Despite its significant economic recovery, Egypt continues to face persistent challenges, including high inflation, a weak currency, and concerns over external debt. “Egypt’s economy has impressively moved out of intensive care,” stated Hasnain Malik, head of emerging markets strategy at Tellimer.
At the year’s start, Egypt’s economy, burdened by debt, teetered on the edge after two years of stagnation. However, a series of reforms, including a 40% devaluation of the Egyptian pound in March, secured an $8 billion package from the International Monetary Fund (IMF), an additional $8 billion bailout from the European Union (EU), and a $35 billion investment from the United Arab Emirates (UAE).
Egypt has not yet entered the international bond markets, which would indicate a resurgence of investor confidence. Nonetheless, foreign investment has persisted in other forms, and the IMF’s latest country report on August 26 commended Egypt for its efforts to regain macroeconomic stability, which are beginning to show favorable outcomes.
“The exchange rate unification and the associated monetary policy tightening have reduced speculation, attracted foreign inflows, and tempered price increases,” said Antoinette M. Sayeh, deputy managing director at the IMF, in the report.
As of August 28, Egypt’s long-term 2033 eurobonds were valued at 81.77 cents to the dollar, a rise from 62 cents in January, reflecting a significantly improved outlook, as per S&P data. The central bank reported that foreign reserves had hit a record high of $46.5 billion at July’s end.
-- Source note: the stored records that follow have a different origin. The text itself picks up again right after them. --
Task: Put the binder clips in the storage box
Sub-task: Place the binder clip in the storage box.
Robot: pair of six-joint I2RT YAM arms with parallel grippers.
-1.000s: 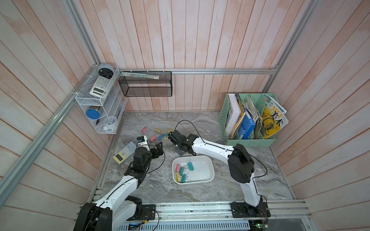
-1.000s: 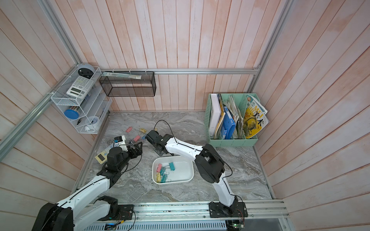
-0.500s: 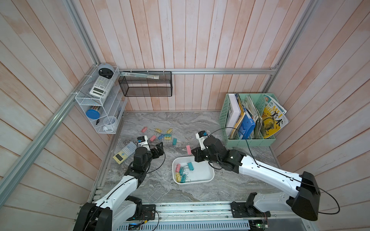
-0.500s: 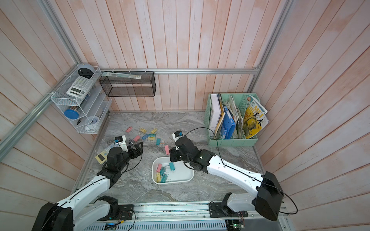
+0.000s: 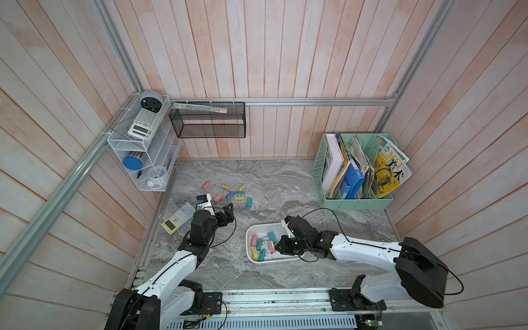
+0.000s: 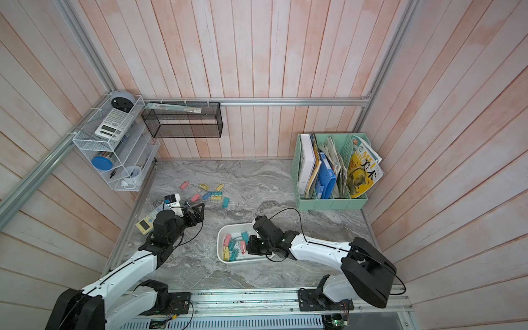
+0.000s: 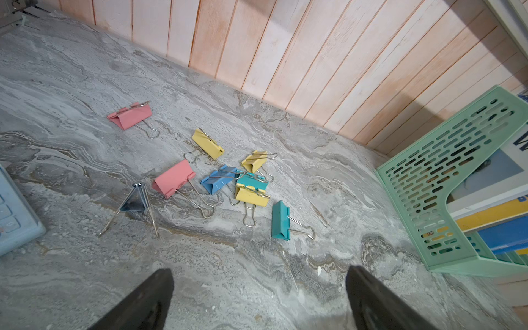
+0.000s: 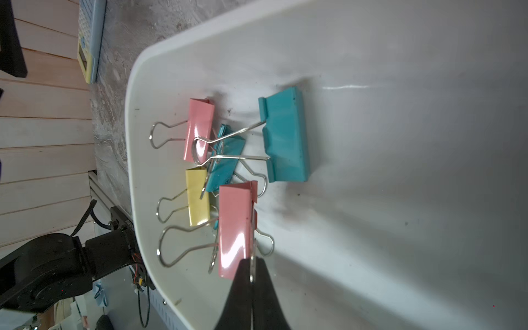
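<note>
The storage box (image 5: 258, 227) (image 6: 228, 227) is a shallow white tray at the middle front of the table. Several binder clips lie in it, among them a teal one (image 8: 285, 137), a pink one (image 8: 200, 131) and a yellow one (image 8: 197, 197). My right gripper (image 8: 251, 264) (image 5: 278, 246) (image 6: 250, 247) is low inside the box, shut on the wire handle of a pink binder clip (image 8: 234, 225) (image 5: 271, 247). Several more clips (image 5: 234, 194) (image 7: 251, 194) lie loose on the table further back. My left gripper (image 7: 258, 274) (image 5: 228, 213) hovers open just short of them, holding nothing.
A yellow-and-blue calculator (image 5: 178, 217) (image 7: 14, 211) lies at the left beside my left arm. A mint green file basket (image 5: 357, 171) (image 7: 457, 185) with books stands at the back right. A black mesh basket (image 5: 208, 120) and a white wire rack (image 5: 143, 148) hang on the walls.
My right arm has swung from the loose clips at the back to the box and come down into it, carrying the pink clip. The left arm has not moved.
</note>
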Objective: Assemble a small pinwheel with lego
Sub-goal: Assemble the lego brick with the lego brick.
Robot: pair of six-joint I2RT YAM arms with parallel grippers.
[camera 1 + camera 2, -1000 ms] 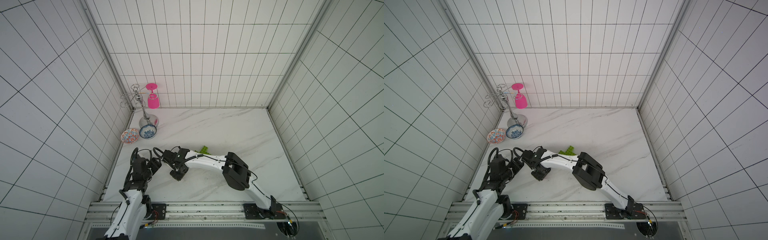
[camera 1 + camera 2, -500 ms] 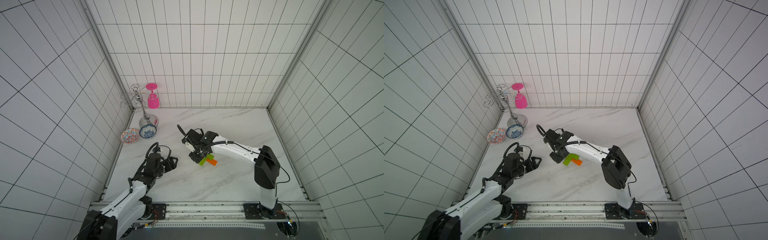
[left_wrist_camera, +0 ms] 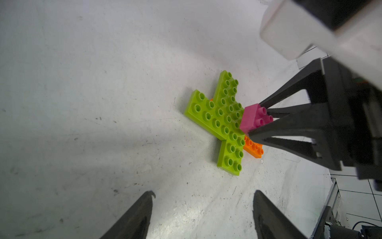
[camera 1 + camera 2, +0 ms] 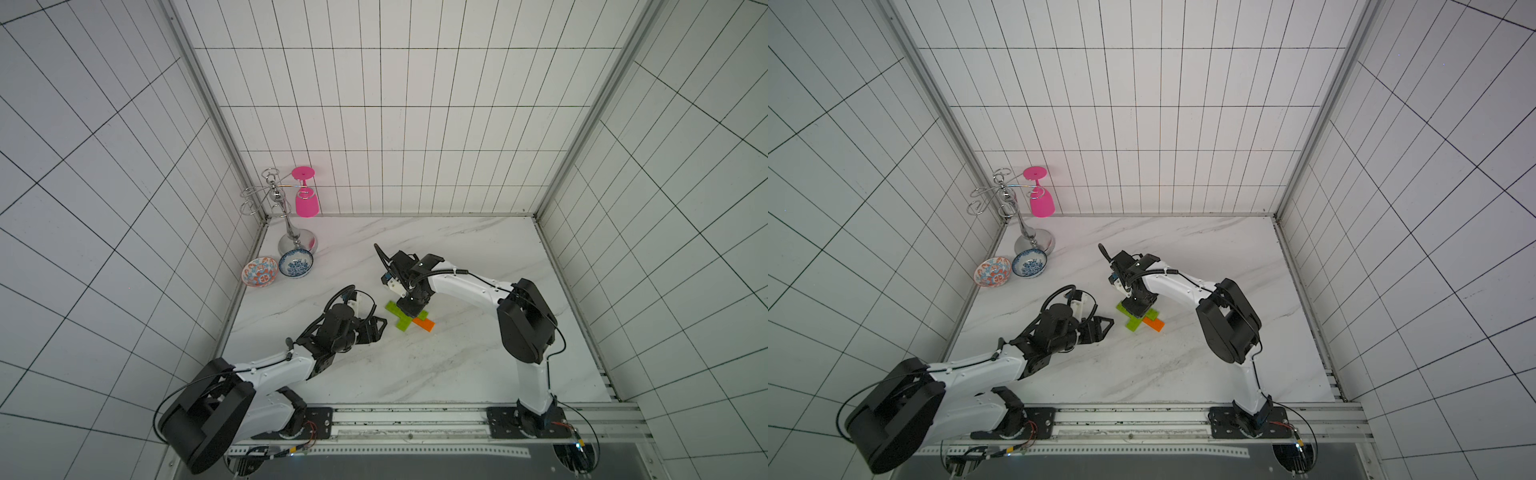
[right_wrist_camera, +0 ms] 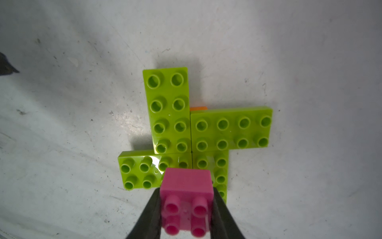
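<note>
The pinwheel (image 4: 400,319) lies flat mid-table as a lime-green cross of lego (image 5: 208,132), also seen in a top view (image 4: 1130,320) and the left wrist view (image 3: 219,115). An orange brick (image 4: 424,323) pokes out from under it (image 3: 253,149). My right gripper (image 5: 186,189) is shut on the pink square brick (image 5: 187,184), studs toward its camera, low over the cross's centre (image 3: 253,119); whether they touch I cannot tell. In both top views this gripper (image 4: 409,309) hides the pink brick. My left gripper (image 3: 204,192) stands open and empty just left of the cross (image 4: 380,328).
A chrome rack (image 4: 286,220) with a pink goblet (image 4: 306,201) hanging from it stands in the back left corner. Two patterned bowls (image 4: 260,272) (image 4: 296,263) sit in front of it. Tiled walls close three sides; a metal rail (image 4: 415,419) runs along the front.
The right arm swung from the table's left front to above the green cross. The left arm stretched forward and right, its gripper now close to the cross.
</note>
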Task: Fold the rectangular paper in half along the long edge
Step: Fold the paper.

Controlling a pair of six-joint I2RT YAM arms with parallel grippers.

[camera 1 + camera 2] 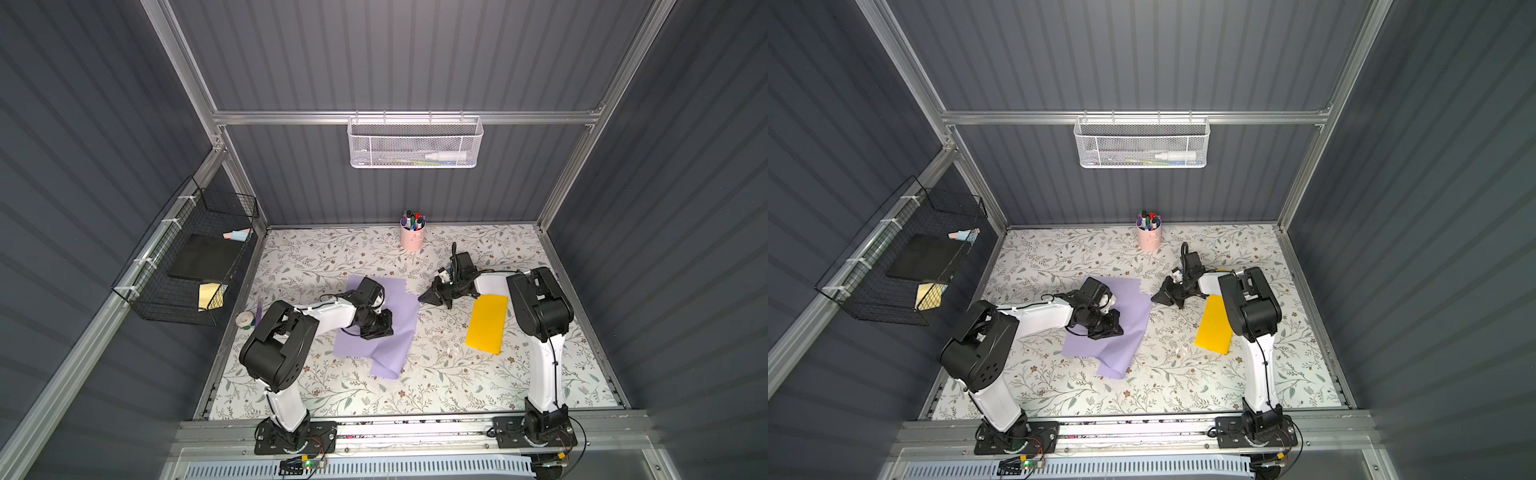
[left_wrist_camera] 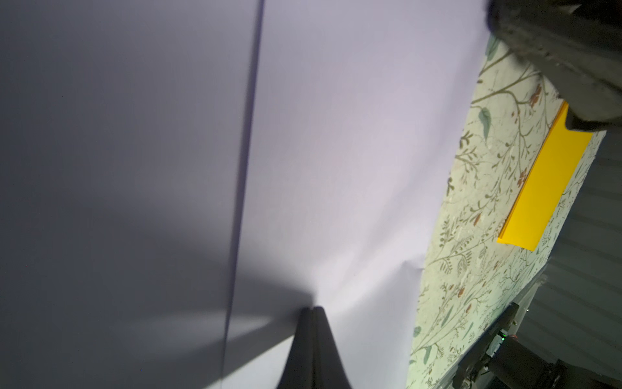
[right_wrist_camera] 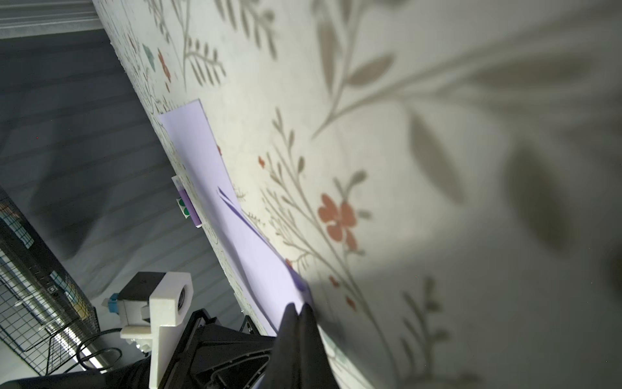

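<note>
**A:** Where is the paper (image 1: 403,332) lying?

**B:** It is lying on the table (image 1: 457,374), just left of centre in both top views. It is not lying flat, because its lower end is buckling into a loose fold.

**A:** What is the left gripper (image 2: 313,308) doing?

**B:** It is pointing down onto the paper. In the left wrist view its fingers are pressing together with nothing between them, and their tips are touching the paper's surface. A dark straight line is running across the paper beside them.

**A:** And the right gripper (image 1: 420,297)?

**B:** It is pointing toward the left of the frame with its jaws closed, and its tip is meeting the paper's right corner. In the right wrist view the corner is reaching the fingertips. I cannot tell whether they are pinching it or only touching it.

**A:** Is anything else lying about?

**B:** A yellow sheet (image 1: 487,324) is lying right of centre, apart from the paper. A pink cup (image 1: 412,237) is standing at the table's top edge, and pens are sticking out of it.
</note>
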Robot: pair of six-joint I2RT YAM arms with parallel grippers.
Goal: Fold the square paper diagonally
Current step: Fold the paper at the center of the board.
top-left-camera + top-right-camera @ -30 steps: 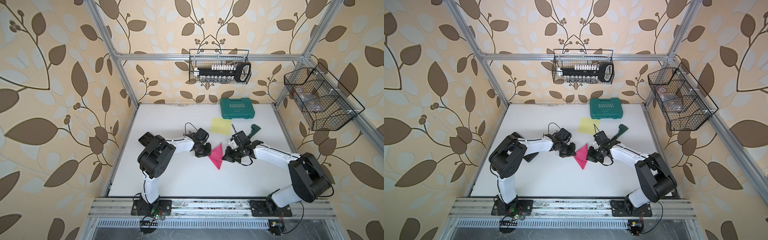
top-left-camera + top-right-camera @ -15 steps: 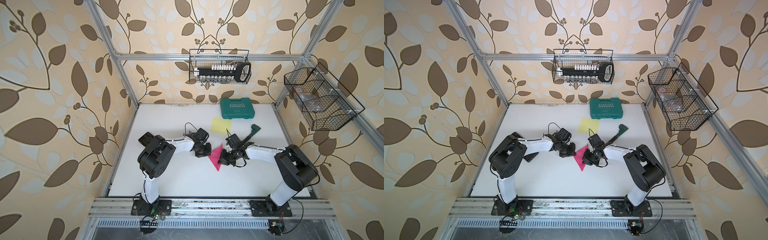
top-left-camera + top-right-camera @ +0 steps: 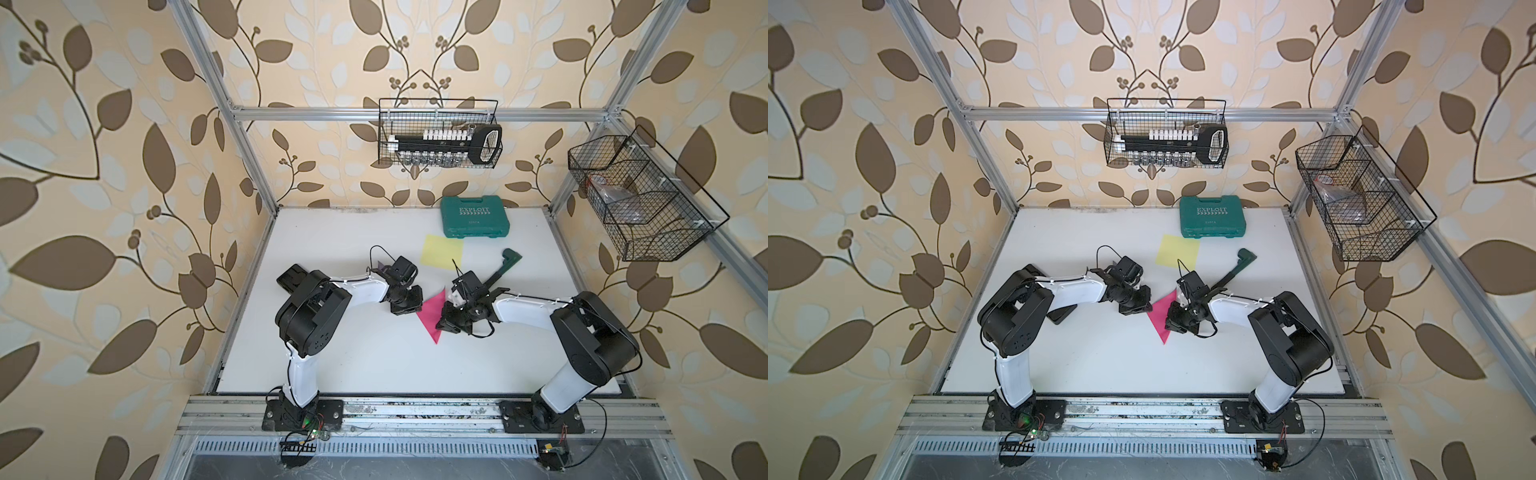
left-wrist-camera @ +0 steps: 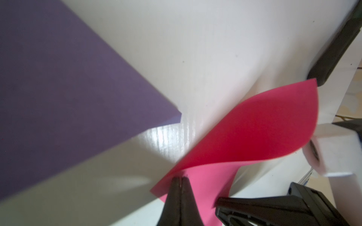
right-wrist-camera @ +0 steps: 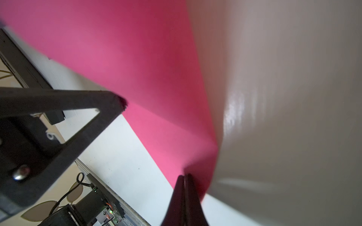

Yet, despite the influx of capital, the long-term viability of Egypt’s economic recovery remains questionable. Critics argue that the new influx of funds is merely a short-term solution that will evaporate unless Egypt’s private sector expands and the country reduces its reliance on foreign debt. The currency is still weak at E£48 to the dollar, and inflation, though reduced, remains high at 25.1% as of July.